When we get a new server, the first thing we do is go to the console and reset the password. For the sake of system security, choose a complex password. For example, it is recommended to use an 8-bit password that contains uppercase and lowercase letters and numbers. The password should not contain words and be different from your name and date of birth.

After resetting the password as described above, you can log in. Here, Xshell is used to log in. The login method is relatively simple and will be skipped here.

2. Perform basic server security configurations

2.1 Prohibit the root user from directly logging in to the server

Why disable root login? First, the root user is well known, and using the root user increases the risk of attack. Second, root has high privileges, so neither the server owner nor the co-development of the server should directly use root to operate the server. The root user may cause fatal damage to the server.

Add a new administrator user before disallowing root login,

Step 1: Create a new user admin
adduser the_xxx_admin
# Step 2: Change the user password. The password should also meet the above requirements
passwd the_xxx_admin
# Step 3: Grant su permission to the user
gpasswd -a the_xxx_admin wheel
Copy the code

Add an administrator user named the_xxx_admin (not too generic) and set its user group to wheel. Wheel is a special user group in Linux that is designed to handle su authorization issues. Only members of the wheel group can use su to switch to root. If a user is not in the wheel group, you cannot switch to root even if you use the su command and enter the password correctly. The wheel user group has both su and sudo permissions, which can be found by browsing the /etc/sudoers file.

After adding a new user and granting sudo permission, we can disable root user login:

  1. Modify the/etc/ssh/sshd_configThe file will be#PermitRootLogin yesModified toPermitRootLogin no;
  2. useservice sshd restartRestart the SSH service and verify the login effect.

To modify the file, run the vim /etc/ssh/sshd_config command and enter /PermitRootLogin to locate the line containing #PermitRootLogin yes. Enter a to go to the editing mode and run the :wq! Exit.

After the restart, log in to the server as the root user. The system displays “SSH connection rejected” immediately. Then log in to the server as the new user.

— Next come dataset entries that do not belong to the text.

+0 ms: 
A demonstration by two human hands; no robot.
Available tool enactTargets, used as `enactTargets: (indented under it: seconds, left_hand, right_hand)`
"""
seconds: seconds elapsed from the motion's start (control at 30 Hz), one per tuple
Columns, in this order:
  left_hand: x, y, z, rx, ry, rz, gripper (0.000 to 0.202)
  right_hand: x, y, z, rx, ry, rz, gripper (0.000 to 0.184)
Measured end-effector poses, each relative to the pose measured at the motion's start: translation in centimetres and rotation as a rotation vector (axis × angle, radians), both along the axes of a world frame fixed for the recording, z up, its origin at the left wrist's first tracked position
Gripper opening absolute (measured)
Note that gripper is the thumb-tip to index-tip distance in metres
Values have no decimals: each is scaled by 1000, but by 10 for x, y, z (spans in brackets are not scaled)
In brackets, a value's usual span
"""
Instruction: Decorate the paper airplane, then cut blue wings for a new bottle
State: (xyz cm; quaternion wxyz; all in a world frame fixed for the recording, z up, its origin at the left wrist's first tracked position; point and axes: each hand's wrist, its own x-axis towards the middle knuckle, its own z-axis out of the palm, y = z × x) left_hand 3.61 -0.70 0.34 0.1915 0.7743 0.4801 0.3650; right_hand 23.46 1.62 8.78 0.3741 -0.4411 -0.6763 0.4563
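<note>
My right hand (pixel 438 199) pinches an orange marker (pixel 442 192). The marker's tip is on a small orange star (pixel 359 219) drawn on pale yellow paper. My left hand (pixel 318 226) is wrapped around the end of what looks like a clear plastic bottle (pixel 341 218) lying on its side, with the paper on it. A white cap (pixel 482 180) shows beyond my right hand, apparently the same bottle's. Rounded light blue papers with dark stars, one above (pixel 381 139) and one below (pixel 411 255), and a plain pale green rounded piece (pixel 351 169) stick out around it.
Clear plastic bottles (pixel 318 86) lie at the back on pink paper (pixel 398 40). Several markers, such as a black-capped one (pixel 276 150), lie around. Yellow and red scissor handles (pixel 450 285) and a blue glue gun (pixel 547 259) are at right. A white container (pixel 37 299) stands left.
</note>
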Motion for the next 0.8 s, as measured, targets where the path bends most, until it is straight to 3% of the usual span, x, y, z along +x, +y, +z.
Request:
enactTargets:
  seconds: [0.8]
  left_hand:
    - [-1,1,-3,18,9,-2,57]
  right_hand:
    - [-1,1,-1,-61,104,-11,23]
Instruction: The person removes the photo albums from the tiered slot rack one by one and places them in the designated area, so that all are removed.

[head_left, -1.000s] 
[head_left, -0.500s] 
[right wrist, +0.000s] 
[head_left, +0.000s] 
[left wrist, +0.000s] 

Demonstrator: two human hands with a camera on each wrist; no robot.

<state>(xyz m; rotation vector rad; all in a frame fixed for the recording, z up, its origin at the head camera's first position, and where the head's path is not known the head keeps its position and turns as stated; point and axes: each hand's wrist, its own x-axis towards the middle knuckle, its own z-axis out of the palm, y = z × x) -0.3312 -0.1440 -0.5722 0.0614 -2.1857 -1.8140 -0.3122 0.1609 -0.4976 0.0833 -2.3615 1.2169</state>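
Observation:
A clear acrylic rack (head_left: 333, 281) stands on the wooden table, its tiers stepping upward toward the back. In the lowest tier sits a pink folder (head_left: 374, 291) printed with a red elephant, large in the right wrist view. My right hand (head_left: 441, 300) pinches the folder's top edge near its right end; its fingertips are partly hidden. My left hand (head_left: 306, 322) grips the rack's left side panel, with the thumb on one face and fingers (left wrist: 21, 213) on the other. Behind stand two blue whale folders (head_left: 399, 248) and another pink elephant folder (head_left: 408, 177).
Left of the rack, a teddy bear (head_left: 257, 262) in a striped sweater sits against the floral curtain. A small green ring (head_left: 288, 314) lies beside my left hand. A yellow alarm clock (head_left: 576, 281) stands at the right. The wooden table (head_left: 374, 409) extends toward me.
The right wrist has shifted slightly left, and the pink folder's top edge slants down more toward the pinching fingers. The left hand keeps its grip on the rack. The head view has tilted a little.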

2.2 Disabling 22 Login port

Mainly because port 22 login is well known, if we use other ports to implement the function of port 22 can reduce the risk of attack. To change the login port, modify the /etc/ssh/sshd_config file. In this file, we first add a port, and it is recommended to use a port with a number of more than 10000. Note That port 22 should be reserved and deleted after the configuration is complete and the new port can be logged in to. Also need to pay attention to place, verify whether the new interface can login must first open the firewall, the firewall to shut down the port can be used directly, but once the firewall open, and you don’t have to use a firewall to open the port, then the firewall may be blocking the port directly, cause you can’t log on to their server.

/etc/ssh/sshd_config using vim (Permission Denied) This can be done with the sudo command,

sudo vim /etc/ssh/sshd_config
Copy the code

Similar to sudo is the su command. The sudo command is similar to the su command, except that the sudo command requires the password of the current user, and the su command requires the password of the user to be switched to. Sudo makes more sense than su because, for example, if you want a user to switch to root, su requires the performer to know the password of the root account, which is obviously not safe for many people to know. Sudo only asks to confirm the identity of the current executor. If the current executing user has been granted root access in sudoers, it can switch to root, so that we give the user the permission to switch to root without telling him the password of root. In addition, we can configure in the sudoers file to limit user permissions, log more user logs, and so on.

Enter edit mode and locate Port 22 and add a new line Port 10022 below:

Port 22
Port 10022
Copy the code

Then, we need to open port 10022 following the management port logic described above. Then, restart the SSH service:

systemctl restart sshd Service SSHD restart
Copy the code

If the login is successful, comment out Port 22, restart the SSD service, and log in to the SSD service using Port 22 to check whether Port 22 is disabled.

In this case, I log in through port 22 again, and the message “Connection failed” is displayed.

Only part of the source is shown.